In the field of education, NLP can help to optimize learning experience for the individual, whether that be learning styles, communication preferences, or adaptations to support neurodiverse individuals.
Large Language Models (LLMs): These neural networks are specific models that excel in the field of NLP as they can be trained with large amounts of data to contextualize, summarize, generate, and predict new content. We’re increasingly familiar with open access LLMs, such as ChatGPT and Google Bard. These tools can help to write practice blogs, formulate social media content, and even craft challenging emails to owners or communications to staff. Interestingly, the learning process is two-way, with the human learning how to optimize the prompts provided to the LLM in order to optimize the outputs generated.
In education, LLMs are already being used by students to generate assignments. Rather than penalizing use of technology, it may be wiser to learn to integrate its use into education systems as it integrates more in the real world.

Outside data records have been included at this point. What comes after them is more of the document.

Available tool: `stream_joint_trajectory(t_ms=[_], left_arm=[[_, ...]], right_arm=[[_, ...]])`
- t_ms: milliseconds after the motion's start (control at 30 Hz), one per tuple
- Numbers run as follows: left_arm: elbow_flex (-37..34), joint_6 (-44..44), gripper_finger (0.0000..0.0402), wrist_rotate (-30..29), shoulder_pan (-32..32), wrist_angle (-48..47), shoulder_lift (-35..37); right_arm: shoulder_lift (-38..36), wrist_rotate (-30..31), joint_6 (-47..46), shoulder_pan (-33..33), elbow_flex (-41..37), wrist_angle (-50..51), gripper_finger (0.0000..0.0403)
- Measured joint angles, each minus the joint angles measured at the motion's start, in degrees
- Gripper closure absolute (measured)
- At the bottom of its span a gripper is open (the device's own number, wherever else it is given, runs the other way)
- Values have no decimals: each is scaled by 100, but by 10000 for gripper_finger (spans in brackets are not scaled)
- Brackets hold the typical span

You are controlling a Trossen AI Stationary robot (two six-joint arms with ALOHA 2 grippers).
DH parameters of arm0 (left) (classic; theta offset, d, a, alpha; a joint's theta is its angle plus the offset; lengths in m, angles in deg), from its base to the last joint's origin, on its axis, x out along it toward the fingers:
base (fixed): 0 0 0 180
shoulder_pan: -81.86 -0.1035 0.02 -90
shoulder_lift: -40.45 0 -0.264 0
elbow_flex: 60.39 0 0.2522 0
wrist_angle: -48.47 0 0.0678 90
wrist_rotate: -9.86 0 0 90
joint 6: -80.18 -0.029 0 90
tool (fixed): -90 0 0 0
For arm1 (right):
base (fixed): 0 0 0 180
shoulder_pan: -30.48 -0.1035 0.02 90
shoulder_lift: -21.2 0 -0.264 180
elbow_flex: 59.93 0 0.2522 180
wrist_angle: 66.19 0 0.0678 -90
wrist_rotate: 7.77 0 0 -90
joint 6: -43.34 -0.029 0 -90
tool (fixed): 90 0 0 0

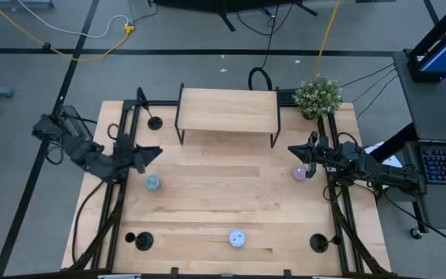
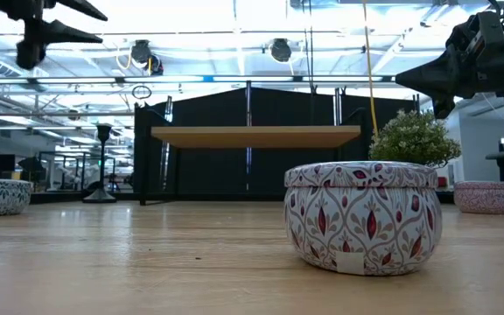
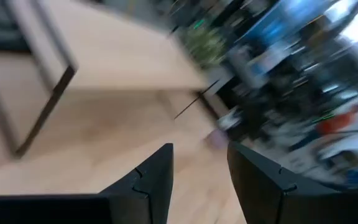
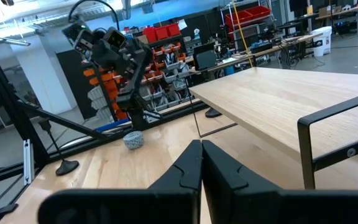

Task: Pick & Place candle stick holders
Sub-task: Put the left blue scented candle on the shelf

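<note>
Three black candle stick holders stand upright on their disc bases on the wooden table: one at the far left, one at the near left and one at the near right. The far-left one also shows in the low view. My left gripper hovers open and empty over the table's left side, above a blue tin; its fingers stand apart in the left wrist view. My right gripper hovers shut and empty over the right side, its fingers together in the right wrist view.
A wooden shelf on black legs stands at the far middle, and a potted plant at the far right. Three patterned tins sit on the table: blue at the left, one at the near middle, pink at the right.
</note>
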Motion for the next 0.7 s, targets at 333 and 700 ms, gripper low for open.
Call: stream_joint_trajectory(t_ms=[333, 700], left_arm=[[1788, 3437, 245, 3888, -1000, -4722, -2439], [1860, 3164, 245, 4737, -1420, -5061, -3175]], right_arm=[[-2, -4, 2, 2, 0, 2, 403], [-2, -7, 2, 2, 0, 2, 403]])
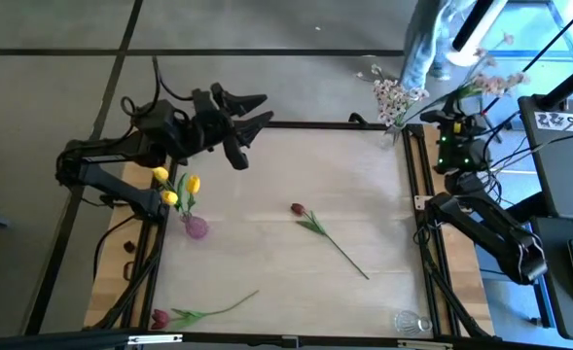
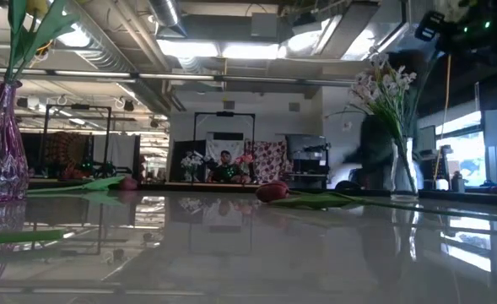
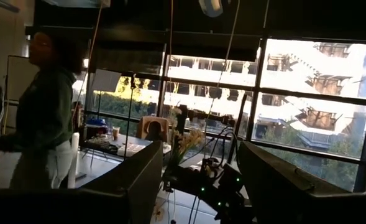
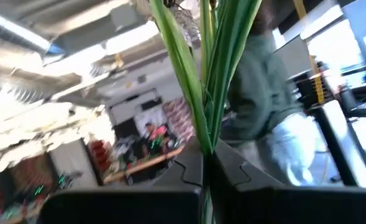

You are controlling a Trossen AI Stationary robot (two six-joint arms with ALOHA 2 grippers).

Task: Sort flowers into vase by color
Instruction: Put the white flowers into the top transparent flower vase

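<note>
My right gripper (image 1: pixel 458 109) is raised beyond the table's far right corner and shut on a spray of white-pink blossoms (image 1: pixel 492 78). Beside it a clear vase (image 2: pixel 402 169) holds more white-pink blossoms (image 1: pixel 393 95). My left gripper (image 1: pixel 245 119) hangs open and empty over the far left of the table. Yellow tulips (image 1: pixel 175 185) stand in a purple vase (image 1: pixel 196 228) at the left edge. One dark red tulip (image 1: pixel 298 209) lies flat mid-table, and another (image 1: pixel 160 317) lies at the near left corner. My right gripper pinches the spray's bunched green stems (image 4: pixel 205 134) between its two shut fingers (image 4: pixel 189 168). The fingers lie across the stems. The spray is lifted clear of the table, and its blossoms stick out beyond the fingers, past the table's far right corner.
An empty clear vase (image 1: pixel 411 322) stands at the near right corner. A person (image 1: pixel 427 39) stands just beyond the far right edge, close to my right arm. Monitors and cables crowd the right side. Bare tabletop (image 1: pixel 267 253) surrounds the red tulip in the middle.
</note>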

Generative Adversarial Networks (GANs): These algorithms consist of two neural networks, a generator and a discriminator, which work together to produce realistic data. In medicine, GANs are employed for generating synthetic medical images, which can augment scarce datasets. In veterinary medicine, where progress has often been hampered by paucity of standardized data sets, GANs could help to fill data gaps.
By generating diverse and realistic data, GANs aid in training AI models effectively, leading to improved diagnostic accuracy and possibly a revolution in the field of evidence-based veterinary medicine.
Explainable AI (XAI): Key to adoption and deployment of AI is trust and understanding of the technology. XAI focuses on making AI models more interpretable and transparent. Decloaking the black box and understanding the decisions made by AI systems is crucial, especially in critical areas like diagnosis and treatment and where the ultimate outcome could be euthanasia of a patient. XAI techniques foster trust and acceptance of AI technologies in medical practice.
In the field of drug discovery and development, in silico trials are increasingly used as a precursor to in vitro trials, providing a much more cost-effective and rapid method to narrow down potential drug targets and therapeutic molecules.
Looking Ahead
A horizon is a fitting concept for a technology that is apparently broad, limitless, and at a distance we can’t define. While we can scan the horizon of what lies ahead, we cannot know how fast it is approaching or the full extent of how it will impact animal health and our working lives. We also miss some of the dips and bumps in the road on the journey to get there, and with AI, there are many unknown and unpredictable outputs that necessitate ongoing quality assessment and improvement.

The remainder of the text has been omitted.